Sounds great, doesn’t it?
And you would be the first on this planet, provided that you measure your wealth in the current USD, since I am quite certain that there would already be existent trillionaires when measured in Vietnamese Dong or Indonesian Rupiah.
Trillions are flung around in the news nowadays to keep us informed or to scare us off. Are they successful in that? I sincerely doubt it. Abstract numbers, like trillions, really just roll off the tongue with no true meaning in everyday terms.
How much is a trillion, anyway?
10 to the power of 12 or quite a lot.
And how many seconds are there in a lifetime?
10 to the power of 9 sec (one billion).
So, if you’d earn a dollar for every second in your life, you would be only a billionaire.
And what is the GDP of the world?
$10 to the power of 14 or 100 trillion USD.
And thus you would need only 1% of the global annual GDP to be an instant trillionaire. Nice, but, I wonder, who gets the other 99%?
I don’t know about you, but that, for me, is a bit too far away, so let’s look at something closer to home; our brain.
Just how many synapses are there in our brain?
10 to the power of 15 (one quadrillion).
Our brain is made up of 86 to 100 billion nerve cells (neurons) and each cell is connected to around 10,000 others.
In other words, if we had a dollar for every synapse in our brain, we would be able to support the current economy of the world for ten years.
But let me digress a bit: The cortical neurons in our gray matter fire, on average, once every second, resulting in a bandwidth of around 10 to the power of 15 bits per second which happens to be greater than the total bandwidth of the Internet backbone. Isn’t nature fascinating? And isn’t our brain a fascinating piece of technology?
To return to the big numbers outside our brain: I looked out of the window the other day and wondered for how many seconds the sun will shine.

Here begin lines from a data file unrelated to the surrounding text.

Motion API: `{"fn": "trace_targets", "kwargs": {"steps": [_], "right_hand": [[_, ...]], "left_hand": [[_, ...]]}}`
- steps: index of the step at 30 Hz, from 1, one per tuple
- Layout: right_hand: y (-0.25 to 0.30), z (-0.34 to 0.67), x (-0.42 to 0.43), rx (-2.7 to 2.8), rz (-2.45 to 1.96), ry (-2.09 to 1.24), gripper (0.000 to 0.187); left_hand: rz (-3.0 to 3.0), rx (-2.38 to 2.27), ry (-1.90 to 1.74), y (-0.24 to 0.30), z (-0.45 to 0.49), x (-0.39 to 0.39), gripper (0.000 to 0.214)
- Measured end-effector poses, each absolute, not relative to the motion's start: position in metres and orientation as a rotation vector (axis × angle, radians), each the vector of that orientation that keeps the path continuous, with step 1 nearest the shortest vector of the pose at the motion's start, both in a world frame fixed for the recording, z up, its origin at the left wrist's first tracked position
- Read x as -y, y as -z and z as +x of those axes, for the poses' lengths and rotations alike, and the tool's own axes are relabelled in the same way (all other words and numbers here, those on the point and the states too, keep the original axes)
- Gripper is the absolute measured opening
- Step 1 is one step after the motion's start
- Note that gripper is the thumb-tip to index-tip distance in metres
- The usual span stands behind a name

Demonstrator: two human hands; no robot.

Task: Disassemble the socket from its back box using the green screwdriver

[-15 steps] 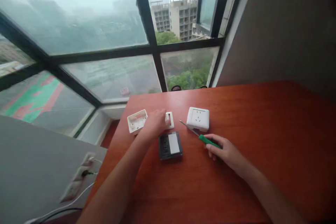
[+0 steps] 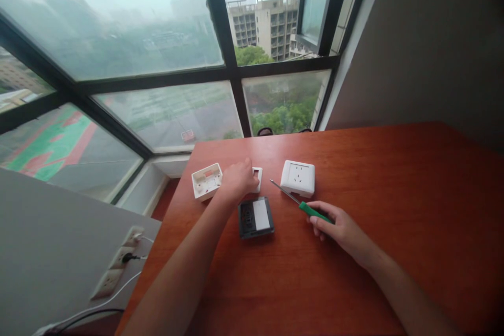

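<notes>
My left hand reaches over a white rectangular frame on the table, its fingers curled at the frame's left part and hiding much of it. In my right hand is a screwdriver with a green handle; its metal shaft points up and left, the tip just left of a white socket box. Left of my left hand lies an open white box, hollow side up. A dark grey socket or switch module with a light panel rests below my left hand.
The reddish-brown wooden table meets windows at its far side and a grey wall at the right. Beyond its left edge, wall sockets with plugs and cables sit low on the wall.
My left hand has shifted slightly right and covers more of the white frame. The right hand holds the screwdriver in nearly the same place. The view has moved a little.
</notes>
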State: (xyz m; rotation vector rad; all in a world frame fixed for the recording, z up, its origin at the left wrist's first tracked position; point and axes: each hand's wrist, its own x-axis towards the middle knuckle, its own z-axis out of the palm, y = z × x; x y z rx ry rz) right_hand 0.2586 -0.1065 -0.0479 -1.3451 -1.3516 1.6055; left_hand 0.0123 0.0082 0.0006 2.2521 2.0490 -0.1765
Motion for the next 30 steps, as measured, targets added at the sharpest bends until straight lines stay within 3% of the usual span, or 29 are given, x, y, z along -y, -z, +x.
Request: {"fn": "trace_targets", "kwargs": {"steps": [6, 13, 20, 30], "right_hand": [[0.048, 0.260, 0.107, 1.362, -1.329, -1.605, 0.044], [0.048, 0.259, 0.107, 1.357, -1.339, -1.600, 0.045], [0.040, 0.257, 0.108, 1.377, -1.349, -1.594, 0.046], [0.039, 0.258, 0.107, 1.366, -1.358, -1.598, 0.045]], "left_hand": [[2.283, -2.029, 0.012, -0.012, 0.002, -0.001, 0.031], [2.342, -1.921, -0.181, -0.032, -0.010, 0.047, 0.017], [2.380, -1.977, 0.007, -0.030, -0.007, 0.101, 0.020], [2.316, -2.022, 0.177, -0.017, 0.004, 0.100, 0.018]]}}
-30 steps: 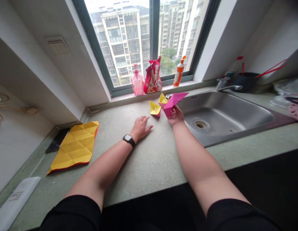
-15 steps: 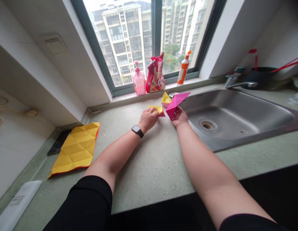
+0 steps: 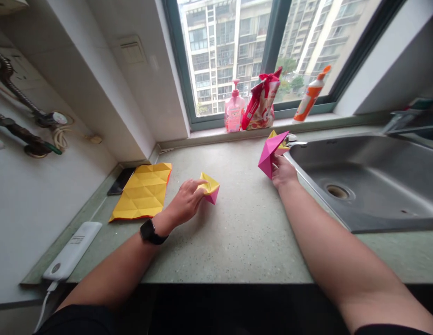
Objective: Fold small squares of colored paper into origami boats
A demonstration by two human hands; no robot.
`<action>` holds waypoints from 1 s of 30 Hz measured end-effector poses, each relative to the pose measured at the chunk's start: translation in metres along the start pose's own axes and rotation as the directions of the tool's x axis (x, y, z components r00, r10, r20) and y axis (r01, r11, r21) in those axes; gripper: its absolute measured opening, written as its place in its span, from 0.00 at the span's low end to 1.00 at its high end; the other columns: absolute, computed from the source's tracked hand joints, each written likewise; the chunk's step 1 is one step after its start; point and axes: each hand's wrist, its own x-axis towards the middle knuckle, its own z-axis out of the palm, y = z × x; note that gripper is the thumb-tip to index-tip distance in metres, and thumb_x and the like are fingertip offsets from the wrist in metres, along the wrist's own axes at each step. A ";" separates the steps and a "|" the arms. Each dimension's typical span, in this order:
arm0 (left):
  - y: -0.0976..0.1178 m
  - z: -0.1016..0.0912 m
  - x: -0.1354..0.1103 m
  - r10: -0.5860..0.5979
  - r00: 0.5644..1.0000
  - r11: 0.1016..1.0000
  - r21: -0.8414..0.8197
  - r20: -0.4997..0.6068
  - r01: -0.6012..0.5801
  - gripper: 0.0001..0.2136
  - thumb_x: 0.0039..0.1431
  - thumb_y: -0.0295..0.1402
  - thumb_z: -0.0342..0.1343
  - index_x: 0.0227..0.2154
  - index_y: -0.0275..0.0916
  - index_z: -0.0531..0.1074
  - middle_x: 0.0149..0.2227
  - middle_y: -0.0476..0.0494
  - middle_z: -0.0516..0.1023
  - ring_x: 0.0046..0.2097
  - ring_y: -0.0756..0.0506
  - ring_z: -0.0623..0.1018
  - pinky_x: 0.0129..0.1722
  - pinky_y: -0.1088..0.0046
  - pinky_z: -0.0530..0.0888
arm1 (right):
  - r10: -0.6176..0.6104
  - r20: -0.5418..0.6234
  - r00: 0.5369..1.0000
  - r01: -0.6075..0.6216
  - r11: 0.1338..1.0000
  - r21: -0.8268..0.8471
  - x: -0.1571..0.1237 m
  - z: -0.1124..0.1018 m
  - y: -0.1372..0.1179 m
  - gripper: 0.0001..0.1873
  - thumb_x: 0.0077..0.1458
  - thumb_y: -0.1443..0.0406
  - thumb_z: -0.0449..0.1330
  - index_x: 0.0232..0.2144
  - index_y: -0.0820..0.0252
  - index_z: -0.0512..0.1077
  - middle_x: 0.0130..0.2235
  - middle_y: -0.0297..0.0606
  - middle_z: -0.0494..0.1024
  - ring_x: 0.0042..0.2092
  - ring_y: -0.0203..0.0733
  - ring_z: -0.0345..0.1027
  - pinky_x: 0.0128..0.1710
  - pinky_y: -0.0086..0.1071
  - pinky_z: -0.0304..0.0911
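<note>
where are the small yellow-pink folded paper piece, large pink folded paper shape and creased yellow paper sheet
small yellow-pink folded paper piece [image 3: 210, 186]: head view, yellow top face
large pink folded paper shape [image 3: 268, 154]: head view, its broad face
creased yellow paper sheet [image 3: 144, 190]: head view, centre

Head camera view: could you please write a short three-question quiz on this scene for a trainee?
1. True or false: the left hand holds the small yellow-and-pink folded paper.
2. The right hand holds the pink folded paper: A beside the rim of the sink; B inside it; C against the left hand.
3. Fill in: the red bag stands ____ the pink pump bottle and the orange bottle.
Key: 1 true; 2 A; 3 between.
</note>
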 end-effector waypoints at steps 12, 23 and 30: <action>-0.039 0.015 -0.009 -0.391 0.920 0.879 -0.313 -0.041 0.360 0.10 0.74 0.36 0.55 0.52 0.41 0.75 0.54 0.37 0.80 0.54 0.38 0.82 0.57 0.55 0.80 | 0.068 0.194 0.979 -0.034 0.985 -0.170 -0.038 0.019 0.020 0.13 0.51 0.66 0.76 0.33 0.54 0.75 0.31 0.34 0.81 0.32 0.42 0.78 0.30 0.34 0.79; -0.024 0.022 0.006 -0.253 0.961 0.876 -0.395 0.112 0.276 0.13 0.70 0.30 0.54 0.51 0.43 0.80 0.50 0.41 0.85 0.49 0.40 0.83 0.54 0.57 0.81 | 0.139 0.249 0.958 -0.081 0.970 -0.228 -0.051 0.024 0.022 0.12 0.53 0.64 0.76 0.35 0.54 0.75 0.32 0.35 0.82 0.34 0.45 0.78 0.35 0.39 0.80; -0.019 0.020 0.000 -0.189 0.982 0.921 -0.346 0.001 0.178 0.23 0.60 0.18 0.54 0.55 0.43 0.79 0.54 0.41 0.84 0.58 0.39 0.81 0.62 0.54 0.78 | 0.206 0.304 0.930 -0.138 0.963 -0.231 -0.058 0.028 0.020 0.15 0.51 0.66 0.78 0.35 0.54 0.76 0.33 0.35 0.83 0.33 0.43 0.77 0.35 0.38 0.78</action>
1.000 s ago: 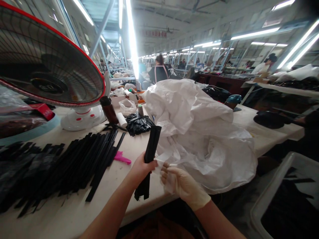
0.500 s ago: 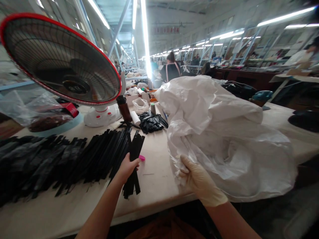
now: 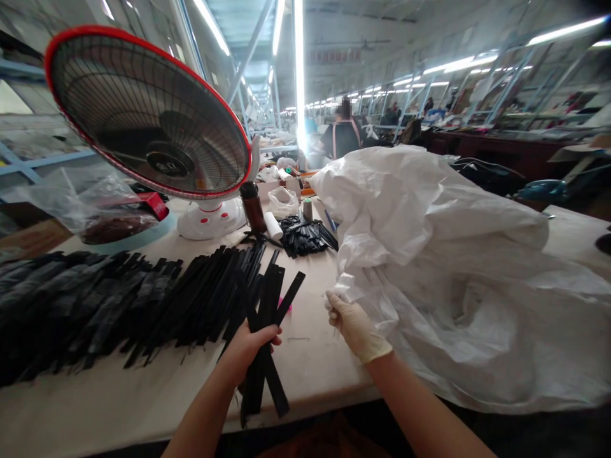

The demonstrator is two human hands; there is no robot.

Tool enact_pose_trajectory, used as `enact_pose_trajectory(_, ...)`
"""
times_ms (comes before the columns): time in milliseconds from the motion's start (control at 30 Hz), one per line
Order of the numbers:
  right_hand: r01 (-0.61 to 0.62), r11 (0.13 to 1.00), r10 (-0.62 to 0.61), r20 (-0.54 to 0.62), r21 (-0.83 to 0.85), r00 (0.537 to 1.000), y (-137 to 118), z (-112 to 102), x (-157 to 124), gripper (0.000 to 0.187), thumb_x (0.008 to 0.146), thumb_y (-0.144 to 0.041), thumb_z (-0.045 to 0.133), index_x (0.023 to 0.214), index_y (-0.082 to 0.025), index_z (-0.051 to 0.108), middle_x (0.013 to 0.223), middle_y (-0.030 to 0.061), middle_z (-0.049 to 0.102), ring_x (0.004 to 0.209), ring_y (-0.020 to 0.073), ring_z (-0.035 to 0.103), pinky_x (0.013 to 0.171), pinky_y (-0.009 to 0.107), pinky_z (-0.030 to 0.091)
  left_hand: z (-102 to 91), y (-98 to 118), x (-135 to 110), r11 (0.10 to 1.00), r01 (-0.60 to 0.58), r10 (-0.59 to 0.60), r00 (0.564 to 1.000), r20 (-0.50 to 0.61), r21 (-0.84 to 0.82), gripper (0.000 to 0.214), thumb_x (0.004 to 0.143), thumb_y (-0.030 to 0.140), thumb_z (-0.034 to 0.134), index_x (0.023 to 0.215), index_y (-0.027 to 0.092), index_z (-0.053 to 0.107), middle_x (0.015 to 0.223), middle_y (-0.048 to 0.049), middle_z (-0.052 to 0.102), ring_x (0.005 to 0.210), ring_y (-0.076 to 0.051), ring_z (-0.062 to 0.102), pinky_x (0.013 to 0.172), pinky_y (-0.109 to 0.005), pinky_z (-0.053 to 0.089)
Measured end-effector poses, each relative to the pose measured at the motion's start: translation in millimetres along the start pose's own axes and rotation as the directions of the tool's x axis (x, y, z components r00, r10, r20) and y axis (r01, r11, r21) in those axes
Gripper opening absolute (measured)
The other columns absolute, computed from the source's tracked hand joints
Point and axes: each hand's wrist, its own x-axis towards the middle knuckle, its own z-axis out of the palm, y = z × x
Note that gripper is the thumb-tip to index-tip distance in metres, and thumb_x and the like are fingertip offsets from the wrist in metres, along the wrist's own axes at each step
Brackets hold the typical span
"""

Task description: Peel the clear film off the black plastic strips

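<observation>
My bare left hand (image 3: 248,348) is closed round a small bunch of long black strips (image 3: 267,318), which fan out above and below the fist over the table's front edge. My right hand (image 3: 354,326), in a cream glove, has its fingers pinched together at the near edge of a big crumpled white plastic bag (image 3: 443,254). What the gloved fingers hold is too small to make out. A wide heap of the same black strips (image 3: 119,305) lies on the table to the left of my left hand.
A red-rimmed desk fan (image 3: 153,121) stands at the back left of the pale table (image 3: 305,362). Beside it are a dark bottle (image 3: 252,207), a short bundle of black strips (image 3: 308,236) and a clear bag (image 3: 90,203). A person stands further back along the line.
My left hand has carried the bunch of strips left, from beside the bag to the heap, and the strips have fanned apart. My gloved right hand slid along the bag's near edge.
</observation>
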Motion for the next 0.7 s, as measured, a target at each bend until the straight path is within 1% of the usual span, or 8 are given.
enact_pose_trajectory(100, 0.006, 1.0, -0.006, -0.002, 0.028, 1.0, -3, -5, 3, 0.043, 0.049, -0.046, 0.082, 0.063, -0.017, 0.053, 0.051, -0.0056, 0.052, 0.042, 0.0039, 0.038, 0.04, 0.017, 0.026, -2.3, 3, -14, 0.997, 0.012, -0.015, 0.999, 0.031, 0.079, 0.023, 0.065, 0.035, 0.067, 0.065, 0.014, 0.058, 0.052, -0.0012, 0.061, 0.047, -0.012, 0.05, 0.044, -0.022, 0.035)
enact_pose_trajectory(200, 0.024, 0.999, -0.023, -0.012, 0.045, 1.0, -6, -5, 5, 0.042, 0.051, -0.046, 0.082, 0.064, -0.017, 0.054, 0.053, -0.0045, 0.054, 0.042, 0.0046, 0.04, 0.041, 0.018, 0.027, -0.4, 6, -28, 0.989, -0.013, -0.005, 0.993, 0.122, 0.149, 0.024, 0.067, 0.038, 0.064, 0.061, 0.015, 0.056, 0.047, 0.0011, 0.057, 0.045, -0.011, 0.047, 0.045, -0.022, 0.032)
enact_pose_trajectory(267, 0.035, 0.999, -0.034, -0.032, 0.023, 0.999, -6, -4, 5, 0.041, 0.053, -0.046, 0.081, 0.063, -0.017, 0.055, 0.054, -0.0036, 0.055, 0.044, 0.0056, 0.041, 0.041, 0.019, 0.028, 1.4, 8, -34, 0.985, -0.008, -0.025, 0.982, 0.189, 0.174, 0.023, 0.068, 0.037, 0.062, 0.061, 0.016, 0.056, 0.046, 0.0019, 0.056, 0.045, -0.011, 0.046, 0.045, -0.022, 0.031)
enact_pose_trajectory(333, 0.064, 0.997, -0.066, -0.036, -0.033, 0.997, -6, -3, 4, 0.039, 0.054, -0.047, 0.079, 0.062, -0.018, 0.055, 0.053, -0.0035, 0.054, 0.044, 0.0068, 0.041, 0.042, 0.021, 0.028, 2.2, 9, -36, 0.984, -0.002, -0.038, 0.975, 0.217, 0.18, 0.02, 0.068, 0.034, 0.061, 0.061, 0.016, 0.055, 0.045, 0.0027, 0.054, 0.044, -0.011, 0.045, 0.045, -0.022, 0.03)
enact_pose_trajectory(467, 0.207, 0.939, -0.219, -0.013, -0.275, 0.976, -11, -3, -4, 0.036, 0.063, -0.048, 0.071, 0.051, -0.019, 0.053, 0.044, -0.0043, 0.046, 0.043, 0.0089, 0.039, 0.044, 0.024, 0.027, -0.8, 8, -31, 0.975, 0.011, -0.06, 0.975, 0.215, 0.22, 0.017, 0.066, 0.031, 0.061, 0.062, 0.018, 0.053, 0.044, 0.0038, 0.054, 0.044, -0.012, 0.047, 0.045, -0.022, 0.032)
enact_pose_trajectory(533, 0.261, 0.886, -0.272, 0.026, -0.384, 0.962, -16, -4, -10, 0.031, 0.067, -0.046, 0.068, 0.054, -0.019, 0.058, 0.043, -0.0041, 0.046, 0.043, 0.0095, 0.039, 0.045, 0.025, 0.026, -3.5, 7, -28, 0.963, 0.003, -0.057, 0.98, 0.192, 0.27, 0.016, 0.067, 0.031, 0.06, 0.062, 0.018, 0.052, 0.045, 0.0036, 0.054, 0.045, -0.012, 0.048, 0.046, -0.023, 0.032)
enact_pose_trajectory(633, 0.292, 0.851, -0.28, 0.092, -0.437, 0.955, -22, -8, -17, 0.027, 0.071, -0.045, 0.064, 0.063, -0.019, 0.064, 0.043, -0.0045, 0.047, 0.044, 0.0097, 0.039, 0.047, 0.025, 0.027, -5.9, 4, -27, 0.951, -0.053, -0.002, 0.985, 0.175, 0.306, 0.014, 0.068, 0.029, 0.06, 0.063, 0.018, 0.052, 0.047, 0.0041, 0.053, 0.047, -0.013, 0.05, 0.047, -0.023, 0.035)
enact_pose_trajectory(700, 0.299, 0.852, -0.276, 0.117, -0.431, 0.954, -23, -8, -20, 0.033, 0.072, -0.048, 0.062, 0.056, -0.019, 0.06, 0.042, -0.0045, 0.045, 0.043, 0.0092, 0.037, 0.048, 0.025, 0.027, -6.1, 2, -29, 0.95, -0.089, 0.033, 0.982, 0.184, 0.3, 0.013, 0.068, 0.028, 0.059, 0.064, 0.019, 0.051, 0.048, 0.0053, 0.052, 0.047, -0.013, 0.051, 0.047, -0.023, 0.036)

10 to the power of 17 (one hundred quadrillion or 0.1 quintillion).
It now becomes too big for my comprehension, but this handy table will undoubtedly put everything into perspective again.
Hmmm, maybe not, because I personally got lost imagining what one Nonillion is.
Could it be that all of this is too massive for our imagination?
Then, let’s look at some “familiar” numbers that do exist. Like the debt of nations, for example. The overall US-debt currently stands (gallops might be a better description) at roughly 60 Trillion USD.
How much is that?
Well, if you had started in the year 0 A.D./B.C. and had spent 81.5 Million USD every single day till today, you would have spent about 59.9 Trillion USD.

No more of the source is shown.